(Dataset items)
*** Begin section ***

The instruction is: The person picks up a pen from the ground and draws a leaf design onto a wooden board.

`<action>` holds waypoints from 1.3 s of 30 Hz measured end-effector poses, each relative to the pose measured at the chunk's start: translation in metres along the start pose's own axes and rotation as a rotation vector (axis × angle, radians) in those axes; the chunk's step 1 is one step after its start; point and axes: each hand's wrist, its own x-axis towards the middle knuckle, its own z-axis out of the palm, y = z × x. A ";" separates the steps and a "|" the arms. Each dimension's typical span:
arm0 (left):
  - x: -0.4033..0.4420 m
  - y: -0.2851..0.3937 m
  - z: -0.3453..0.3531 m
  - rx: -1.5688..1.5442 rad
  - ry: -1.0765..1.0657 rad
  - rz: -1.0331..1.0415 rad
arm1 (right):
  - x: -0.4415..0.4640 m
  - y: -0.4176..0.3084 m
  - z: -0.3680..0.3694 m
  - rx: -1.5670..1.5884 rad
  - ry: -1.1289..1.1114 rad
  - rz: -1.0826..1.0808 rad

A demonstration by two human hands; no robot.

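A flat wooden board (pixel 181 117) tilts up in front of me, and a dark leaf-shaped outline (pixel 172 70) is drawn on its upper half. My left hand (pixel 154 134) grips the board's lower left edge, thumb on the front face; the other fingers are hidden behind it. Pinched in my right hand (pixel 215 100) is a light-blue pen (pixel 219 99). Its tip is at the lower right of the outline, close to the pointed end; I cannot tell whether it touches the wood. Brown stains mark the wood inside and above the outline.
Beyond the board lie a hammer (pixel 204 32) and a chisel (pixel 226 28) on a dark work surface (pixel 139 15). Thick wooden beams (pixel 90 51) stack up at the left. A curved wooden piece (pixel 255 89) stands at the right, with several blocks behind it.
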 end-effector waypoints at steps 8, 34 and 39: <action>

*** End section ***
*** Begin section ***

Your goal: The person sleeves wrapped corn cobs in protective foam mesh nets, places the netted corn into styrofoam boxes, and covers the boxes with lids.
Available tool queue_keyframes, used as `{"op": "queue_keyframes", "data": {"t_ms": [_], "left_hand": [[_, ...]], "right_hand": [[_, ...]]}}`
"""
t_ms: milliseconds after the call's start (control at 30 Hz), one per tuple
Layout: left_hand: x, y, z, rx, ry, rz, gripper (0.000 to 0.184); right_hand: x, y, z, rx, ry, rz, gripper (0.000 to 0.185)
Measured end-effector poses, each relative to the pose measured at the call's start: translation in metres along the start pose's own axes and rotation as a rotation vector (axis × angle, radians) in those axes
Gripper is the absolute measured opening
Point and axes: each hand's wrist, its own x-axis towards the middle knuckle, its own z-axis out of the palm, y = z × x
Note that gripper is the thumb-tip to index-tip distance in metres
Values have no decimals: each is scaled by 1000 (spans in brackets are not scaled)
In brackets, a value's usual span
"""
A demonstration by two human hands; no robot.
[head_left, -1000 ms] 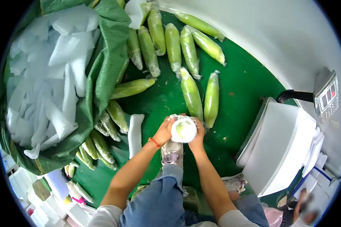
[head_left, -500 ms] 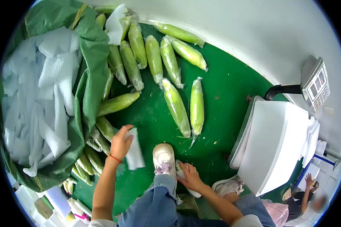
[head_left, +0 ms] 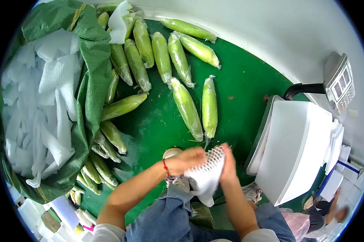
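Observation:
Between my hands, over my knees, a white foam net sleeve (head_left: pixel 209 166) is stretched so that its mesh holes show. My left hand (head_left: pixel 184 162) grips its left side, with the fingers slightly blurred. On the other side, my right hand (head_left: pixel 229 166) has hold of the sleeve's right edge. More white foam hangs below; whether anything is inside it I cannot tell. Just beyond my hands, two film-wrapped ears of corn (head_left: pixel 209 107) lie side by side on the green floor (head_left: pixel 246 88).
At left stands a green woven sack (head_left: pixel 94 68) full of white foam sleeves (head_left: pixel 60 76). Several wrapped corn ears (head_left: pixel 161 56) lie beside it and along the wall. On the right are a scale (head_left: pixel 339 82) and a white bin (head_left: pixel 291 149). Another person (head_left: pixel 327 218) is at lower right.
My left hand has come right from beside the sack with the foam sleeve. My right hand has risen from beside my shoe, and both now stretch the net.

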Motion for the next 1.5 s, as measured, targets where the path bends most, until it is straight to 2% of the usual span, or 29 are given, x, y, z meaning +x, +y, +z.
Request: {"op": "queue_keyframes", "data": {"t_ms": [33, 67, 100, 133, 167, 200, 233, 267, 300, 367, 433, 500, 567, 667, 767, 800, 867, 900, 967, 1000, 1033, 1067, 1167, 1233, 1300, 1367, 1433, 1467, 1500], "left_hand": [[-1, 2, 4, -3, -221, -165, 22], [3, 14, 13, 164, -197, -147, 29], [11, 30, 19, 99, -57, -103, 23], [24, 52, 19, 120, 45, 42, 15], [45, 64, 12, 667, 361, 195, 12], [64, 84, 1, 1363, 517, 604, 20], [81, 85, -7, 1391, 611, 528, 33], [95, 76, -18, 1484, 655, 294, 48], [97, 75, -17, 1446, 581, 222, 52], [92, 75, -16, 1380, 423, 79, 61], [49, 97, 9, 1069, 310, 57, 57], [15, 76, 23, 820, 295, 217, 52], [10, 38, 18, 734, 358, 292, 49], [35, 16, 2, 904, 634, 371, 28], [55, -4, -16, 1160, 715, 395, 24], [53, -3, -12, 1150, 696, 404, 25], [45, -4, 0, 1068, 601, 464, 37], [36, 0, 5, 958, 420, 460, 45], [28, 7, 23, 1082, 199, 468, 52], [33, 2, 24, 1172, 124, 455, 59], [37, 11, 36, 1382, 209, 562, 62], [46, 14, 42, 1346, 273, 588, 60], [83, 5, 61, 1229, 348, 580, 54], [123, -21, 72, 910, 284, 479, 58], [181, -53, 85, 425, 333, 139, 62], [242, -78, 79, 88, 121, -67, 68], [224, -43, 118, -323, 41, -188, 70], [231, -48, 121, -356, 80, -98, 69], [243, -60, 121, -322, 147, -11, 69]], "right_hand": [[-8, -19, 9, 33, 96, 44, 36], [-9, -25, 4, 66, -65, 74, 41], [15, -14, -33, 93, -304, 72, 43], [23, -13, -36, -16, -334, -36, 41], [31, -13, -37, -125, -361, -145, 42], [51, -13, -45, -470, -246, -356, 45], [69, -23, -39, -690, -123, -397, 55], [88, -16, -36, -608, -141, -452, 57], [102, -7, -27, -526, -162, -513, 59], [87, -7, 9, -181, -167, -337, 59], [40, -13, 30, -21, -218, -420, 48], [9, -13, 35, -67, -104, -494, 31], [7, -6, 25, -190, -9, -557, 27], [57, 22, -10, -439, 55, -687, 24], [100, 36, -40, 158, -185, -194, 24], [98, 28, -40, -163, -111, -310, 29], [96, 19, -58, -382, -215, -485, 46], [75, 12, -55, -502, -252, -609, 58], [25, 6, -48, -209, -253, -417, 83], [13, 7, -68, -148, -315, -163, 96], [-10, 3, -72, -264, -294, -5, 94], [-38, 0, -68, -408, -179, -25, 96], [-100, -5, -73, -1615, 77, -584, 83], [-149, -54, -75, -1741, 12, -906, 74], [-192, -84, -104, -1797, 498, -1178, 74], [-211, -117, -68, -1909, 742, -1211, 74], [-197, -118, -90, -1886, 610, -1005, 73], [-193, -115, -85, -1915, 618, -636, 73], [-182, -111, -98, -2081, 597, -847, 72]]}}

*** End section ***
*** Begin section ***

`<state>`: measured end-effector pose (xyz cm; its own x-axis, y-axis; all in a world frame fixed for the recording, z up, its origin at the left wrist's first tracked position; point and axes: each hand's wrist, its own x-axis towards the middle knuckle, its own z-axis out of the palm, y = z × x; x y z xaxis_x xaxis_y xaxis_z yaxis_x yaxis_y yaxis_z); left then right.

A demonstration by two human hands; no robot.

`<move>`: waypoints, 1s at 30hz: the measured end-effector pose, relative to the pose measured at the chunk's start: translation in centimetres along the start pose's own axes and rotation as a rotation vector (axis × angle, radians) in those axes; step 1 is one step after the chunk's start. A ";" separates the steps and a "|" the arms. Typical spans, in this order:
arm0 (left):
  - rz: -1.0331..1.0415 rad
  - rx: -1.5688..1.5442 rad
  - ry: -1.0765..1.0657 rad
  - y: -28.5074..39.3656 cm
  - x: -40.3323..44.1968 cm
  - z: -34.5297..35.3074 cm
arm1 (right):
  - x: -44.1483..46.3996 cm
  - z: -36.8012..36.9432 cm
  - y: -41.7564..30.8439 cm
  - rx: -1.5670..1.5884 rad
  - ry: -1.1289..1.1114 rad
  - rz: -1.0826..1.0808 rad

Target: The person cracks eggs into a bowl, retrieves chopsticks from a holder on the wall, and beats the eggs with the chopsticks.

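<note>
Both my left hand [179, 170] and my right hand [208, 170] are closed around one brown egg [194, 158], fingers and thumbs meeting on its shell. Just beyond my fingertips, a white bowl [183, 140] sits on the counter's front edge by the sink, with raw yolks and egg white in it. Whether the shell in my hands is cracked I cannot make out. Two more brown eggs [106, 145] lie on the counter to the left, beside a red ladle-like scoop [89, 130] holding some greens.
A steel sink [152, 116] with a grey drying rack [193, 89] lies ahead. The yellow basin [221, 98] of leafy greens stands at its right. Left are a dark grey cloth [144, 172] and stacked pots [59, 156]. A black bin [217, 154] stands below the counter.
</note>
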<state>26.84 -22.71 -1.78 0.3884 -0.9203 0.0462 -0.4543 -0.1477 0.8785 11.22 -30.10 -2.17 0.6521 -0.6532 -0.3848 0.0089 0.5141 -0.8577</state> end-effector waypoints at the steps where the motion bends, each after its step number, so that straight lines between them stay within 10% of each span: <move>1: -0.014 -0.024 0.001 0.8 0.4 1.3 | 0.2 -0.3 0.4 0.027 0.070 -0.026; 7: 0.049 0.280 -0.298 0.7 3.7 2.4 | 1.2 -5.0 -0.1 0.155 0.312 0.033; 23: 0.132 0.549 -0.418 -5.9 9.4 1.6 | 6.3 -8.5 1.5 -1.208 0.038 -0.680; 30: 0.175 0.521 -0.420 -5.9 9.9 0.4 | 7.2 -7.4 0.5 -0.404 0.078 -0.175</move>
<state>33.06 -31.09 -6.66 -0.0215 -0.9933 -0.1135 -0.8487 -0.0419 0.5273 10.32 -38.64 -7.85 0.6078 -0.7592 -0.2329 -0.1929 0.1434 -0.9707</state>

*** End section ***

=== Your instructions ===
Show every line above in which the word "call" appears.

=== Written answer ===
t_ms: milliseconds after the call's start (control at 30 Hz), one per tuple
Measured end-effector poses, each relative to the pose measured at the call's start: translation in metres along the start pose's own axes and rotation as a rotation vector (axis × angle, radians) in those axes

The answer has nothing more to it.